- Born: December 30, 1970 (age 55)
- Education: State University of Campinas; University of São Paulo; University of Maryland School of Medicine;
- Scientific career
- Fields: Bacterial pathogenesis, host-microbial interactions
- Workplaces: University of Texas Southwestern Medical Center;

= Vanessa Sperandio =

Molecular Microbiology researcher

Vanessa Sperandio is a professor and chair of the Department of Medical Microbiology and Immunology at the University of Wisconsin-Madison, she was a professor at the UT Southwestern Medical Center in both the departments of microbiology and biochemistry.
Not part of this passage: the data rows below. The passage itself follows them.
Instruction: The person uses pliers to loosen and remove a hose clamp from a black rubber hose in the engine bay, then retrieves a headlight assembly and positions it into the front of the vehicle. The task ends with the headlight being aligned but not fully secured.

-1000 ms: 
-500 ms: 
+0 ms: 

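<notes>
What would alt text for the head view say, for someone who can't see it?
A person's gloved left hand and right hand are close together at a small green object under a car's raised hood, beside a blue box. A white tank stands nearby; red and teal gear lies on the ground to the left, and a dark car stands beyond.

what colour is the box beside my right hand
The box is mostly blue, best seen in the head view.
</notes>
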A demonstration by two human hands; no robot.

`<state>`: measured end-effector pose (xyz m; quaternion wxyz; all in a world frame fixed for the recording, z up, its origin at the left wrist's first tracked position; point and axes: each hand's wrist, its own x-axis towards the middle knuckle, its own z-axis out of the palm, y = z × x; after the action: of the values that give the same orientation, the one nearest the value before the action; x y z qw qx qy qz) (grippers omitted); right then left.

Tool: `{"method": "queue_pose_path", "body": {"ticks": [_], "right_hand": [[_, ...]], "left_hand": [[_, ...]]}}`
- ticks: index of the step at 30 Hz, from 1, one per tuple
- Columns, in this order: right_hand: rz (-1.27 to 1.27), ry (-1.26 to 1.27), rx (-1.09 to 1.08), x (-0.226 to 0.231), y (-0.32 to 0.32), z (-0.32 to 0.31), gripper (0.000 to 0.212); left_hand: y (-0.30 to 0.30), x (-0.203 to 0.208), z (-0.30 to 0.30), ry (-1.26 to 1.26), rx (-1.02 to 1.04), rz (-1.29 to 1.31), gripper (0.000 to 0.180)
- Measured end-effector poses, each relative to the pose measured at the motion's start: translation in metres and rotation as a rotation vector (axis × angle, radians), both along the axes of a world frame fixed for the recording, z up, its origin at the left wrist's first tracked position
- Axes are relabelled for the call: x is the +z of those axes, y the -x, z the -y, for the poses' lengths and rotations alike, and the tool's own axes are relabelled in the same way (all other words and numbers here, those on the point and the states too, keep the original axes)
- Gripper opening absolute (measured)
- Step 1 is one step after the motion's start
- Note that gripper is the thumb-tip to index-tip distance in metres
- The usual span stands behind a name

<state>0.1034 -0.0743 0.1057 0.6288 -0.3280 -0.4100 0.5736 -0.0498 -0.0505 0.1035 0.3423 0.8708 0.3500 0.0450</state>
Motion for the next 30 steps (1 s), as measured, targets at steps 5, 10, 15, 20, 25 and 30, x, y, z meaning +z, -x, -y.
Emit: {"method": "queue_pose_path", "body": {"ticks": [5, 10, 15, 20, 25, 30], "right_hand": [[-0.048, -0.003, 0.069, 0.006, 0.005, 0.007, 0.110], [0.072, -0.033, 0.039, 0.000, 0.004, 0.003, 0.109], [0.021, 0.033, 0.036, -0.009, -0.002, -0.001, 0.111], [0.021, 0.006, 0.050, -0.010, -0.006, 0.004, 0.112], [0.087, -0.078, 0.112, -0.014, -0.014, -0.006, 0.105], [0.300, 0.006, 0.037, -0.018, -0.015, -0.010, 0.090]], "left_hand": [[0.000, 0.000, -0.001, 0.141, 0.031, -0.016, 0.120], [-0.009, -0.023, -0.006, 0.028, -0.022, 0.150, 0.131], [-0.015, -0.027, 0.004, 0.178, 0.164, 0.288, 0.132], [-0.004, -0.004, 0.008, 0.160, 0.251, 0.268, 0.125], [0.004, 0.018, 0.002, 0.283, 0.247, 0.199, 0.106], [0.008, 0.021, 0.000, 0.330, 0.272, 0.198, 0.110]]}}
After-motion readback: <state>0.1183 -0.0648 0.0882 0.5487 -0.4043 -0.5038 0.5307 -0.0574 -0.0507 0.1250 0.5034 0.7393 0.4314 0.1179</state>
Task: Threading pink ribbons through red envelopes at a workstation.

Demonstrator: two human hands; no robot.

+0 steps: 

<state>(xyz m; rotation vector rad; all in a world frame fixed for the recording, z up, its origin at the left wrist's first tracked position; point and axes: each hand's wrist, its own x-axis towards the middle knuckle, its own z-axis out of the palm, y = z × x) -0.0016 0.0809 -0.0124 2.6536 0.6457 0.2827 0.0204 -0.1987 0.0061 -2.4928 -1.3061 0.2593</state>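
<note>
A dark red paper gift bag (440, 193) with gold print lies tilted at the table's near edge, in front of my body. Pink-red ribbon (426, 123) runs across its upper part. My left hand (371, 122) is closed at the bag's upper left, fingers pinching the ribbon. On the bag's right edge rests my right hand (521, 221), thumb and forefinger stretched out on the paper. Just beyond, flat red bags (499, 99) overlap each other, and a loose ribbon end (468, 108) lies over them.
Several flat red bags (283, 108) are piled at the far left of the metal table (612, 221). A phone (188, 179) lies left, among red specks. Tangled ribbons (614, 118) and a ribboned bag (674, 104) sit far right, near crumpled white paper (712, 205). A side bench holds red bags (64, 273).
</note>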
She will join the University of Wisconsin School of Medicine and Public Health as the chair of the Department of Medical Microbiology and Immunology in spring 2022.

== Research ==
Sperandio's research focuses on the signaling mechanisms between mammalian hosts, their beneficial microbiota, and bacterial pathogens.

== Awards ==
Sperandio was a 1997 fellow of the Pew Charitable Trust and was elected to the American Academy of Microbiology in 2013. She is also a Kavli Frontiers of Science Fellow by the National Academy of Sciences and selected as a Burroughs Wellcome Fund Investigator in the Pathogenesis of Infectious Diseases. She was elected a member of AAAS in 2022, and is the chair of the governors of the American Academy of Microbiology.